In addition to the stable version in the Flathub repository, you can try to test the "Beta" version of the upcoming release. This version is usable, but may contain more bugs.

Beta version is available in "flathub-beta" repository. Follow these instructions to enable flathub-beta on your computer.

Extra features

Command-line options

The CLI interface is primary for the integration with the desktop when Speech Note is already running (for example, hidden in the system tray or in the backgraund).

Examples

List all supported options:

flatpak run net.mkiol.SpeechNote --help

Start listening:

flatpak run net.mkiol.SpeechNote --action start-listening

Cancel any already started action:

flatpak run net.mkiol.SpeechNote --action cancel

Start listening, the decoded text will be saved to the clipboard:

flatpak run net.mkiol.SpeechNote --action start-listening-clipboard

Start listening, the decoded text will be inserted into any window on the desktop on which the cursor is focused:

flatpak run net.mkiol.SpeechNote --action start-listening-active-window

Start reading "Hello, how are you doing?":

flatpak run net.mkiol.SpeechNote --action start-reading-text --text "Hello, how are you doing?"

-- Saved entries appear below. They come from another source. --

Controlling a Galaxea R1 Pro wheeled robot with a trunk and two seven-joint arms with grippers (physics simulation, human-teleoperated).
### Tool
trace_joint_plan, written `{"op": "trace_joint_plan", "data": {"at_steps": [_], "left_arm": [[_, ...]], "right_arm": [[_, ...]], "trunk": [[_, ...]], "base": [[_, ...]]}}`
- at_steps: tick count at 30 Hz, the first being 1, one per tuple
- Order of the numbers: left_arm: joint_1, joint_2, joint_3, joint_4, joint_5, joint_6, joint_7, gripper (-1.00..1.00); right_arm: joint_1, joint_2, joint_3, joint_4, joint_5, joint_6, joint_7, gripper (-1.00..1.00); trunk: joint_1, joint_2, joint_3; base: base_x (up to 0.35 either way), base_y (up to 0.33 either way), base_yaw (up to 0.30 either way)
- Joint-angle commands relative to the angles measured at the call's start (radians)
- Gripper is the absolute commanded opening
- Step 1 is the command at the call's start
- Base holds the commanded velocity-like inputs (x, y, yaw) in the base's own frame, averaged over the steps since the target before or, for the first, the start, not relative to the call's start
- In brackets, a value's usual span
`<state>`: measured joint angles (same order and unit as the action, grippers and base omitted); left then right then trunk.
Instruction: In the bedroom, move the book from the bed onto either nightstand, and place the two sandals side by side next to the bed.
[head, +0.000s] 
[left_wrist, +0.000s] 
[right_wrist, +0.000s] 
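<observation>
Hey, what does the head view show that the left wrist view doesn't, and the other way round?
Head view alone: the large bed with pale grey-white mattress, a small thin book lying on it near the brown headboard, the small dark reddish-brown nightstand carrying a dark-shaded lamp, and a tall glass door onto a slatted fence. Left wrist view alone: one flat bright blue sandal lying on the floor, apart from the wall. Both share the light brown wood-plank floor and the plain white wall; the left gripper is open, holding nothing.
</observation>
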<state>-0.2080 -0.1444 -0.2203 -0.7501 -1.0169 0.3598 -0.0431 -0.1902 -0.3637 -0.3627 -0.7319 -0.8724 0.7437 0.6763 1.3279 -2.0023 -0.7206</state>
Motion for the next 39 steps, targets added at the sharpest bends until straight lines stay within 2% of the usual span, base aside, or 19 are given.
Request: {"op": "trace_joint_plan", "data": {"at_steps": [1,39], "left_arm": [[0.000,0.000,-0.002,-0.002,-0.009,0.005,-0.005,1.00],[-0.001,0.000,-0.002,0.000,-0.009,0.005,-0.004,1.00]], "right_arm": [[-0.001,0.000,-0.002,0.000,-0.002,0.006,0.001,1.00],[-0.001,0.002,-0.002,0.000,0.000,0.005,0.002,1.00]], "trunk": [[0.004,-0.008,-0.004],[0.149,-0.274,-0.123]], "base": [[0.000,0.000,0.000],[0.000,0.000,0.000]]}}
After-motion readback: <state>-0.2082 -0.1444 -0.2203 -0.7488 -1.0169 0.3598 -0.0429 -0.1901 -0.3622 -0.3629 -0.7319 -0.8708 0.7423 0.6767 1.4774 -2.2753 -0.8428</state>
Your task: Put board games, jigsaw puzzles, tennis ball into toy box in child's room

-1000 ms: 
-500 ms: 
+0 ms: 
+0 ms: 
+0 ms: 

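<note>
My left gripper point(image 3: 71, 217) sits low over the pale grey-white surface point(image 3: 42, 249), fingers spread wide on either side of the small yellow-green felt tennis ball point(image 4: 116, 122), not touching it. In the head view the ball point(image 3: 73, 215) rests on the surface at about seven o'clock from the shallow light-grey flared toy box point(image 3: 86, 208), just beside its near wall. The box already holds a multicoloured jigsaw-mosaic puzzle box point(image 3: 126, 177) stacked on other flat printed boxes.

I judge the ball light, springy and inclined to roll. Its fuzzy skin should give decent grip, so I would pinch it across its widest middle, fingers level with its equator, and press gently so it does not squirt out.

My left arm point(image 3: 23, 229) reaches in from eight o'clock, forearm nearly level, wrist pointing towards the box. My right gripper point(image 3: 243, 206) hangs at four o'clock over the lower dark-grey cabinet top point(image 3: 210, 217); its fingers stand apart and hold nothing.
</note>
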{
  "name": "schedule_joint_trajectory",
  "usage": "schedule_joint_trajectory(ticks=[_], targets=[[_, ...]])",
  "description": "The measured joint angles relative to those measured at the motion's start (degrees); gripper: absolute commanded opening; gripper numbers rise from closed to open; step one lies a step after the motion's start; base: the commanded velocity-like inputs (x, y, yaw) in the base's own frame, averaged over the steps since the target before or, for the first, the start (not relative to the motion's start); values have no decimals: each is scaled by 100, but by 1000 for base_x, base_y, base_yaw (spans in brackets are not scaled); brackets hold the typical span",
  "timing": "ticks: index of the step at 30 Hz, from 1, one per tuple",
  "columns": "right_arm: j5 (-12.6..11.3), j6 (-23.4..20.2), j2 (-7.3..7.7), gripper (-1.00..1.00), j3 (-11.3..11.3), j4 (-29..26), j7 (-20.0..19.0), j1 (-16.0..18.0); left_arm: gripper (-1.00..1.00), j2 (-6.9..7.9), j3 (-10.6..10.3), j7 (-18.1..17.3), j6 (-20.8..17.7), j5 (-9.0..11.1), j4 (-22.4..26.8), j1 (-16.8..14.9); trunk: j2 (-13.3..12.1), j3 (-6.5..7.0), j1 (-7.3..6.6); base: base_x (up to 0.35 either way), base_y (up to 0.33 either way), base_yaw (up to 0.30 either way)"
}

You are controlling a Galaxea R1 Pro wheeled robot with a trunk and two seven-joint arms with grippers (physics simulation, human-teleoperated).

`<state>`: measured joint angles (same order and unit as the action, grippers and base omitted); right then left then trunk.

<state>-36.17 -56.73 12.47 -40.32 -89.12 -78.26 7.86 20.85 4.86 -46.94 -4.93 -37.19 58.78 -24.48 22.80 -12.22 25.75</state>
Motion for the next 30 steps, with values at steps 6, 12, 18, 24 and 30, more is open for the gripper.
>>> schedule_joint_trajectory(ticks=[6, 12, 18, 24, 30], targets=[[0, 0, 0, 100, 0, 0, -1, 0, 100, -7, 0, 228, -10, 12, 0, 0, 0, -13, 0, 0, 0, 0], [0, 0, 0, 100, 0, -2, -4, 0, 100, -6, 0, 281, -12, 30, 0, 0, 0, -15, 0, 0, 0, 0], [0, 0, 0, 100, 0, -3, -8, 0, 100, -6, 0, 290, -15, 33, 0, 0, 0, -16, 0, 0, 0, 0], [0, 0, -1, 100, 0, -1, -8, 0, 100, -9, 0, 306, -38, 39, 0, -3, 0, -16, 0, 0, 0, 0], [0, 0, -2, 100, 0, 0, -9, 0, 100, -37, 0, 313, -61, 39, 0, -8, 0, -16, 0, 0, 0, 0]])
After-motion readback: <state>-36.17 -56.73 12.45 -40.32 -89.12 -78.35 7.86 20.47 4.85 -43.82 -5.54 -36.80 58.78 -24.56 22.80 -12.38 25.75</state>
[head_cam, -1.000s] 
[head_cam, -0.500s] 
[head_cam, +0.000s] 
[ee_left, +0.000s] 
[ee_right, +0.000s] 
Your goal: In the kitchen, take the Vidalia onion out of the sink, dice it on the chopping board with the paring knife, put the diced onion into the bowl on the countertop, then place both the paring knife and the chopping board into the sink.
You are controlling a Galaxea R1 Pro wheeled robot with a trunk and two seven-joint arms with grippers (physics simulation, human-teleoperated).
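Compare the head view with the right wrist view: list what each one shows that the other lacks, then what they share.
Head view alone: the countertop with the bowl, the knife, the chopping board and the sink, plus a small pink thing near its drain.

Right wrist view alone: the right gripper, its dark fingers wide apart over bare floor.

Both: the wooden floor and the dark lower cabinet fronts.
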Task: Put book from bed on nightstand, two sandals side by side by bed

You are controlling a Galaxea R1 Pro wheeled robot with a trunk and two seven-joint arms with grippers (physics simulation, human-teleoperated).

Save speech of "Hello, how are you doing?" to "speech.mp3" file:

flatpak run net.mkiol.SpeechNote --action start-reading-text --text "Hello, how are you doing?" --output-file speech.mp3

List all available TTS models:

flatpak run net.mkiol.SpeechNote --print-available-models tts

Global keyboard shortcuts

Global keyboard shortcuts allow you to start listening or reading with the keyboard, even when the application is not active (e.g. minimized, hidden in the system tray icon or just in the background).

To enable and customize keyboard shortcuts, go to Settings->Accessibility->Use Global Keyboard Shortcuts.

In order for shortcuts to work under Wayland, your desktop environment must support GlobalShortcuts interface in the XDG Desktop Portal service. Currently, GlobalShortcuts is supported only in the latest KDE Plasma and GNOME desktops.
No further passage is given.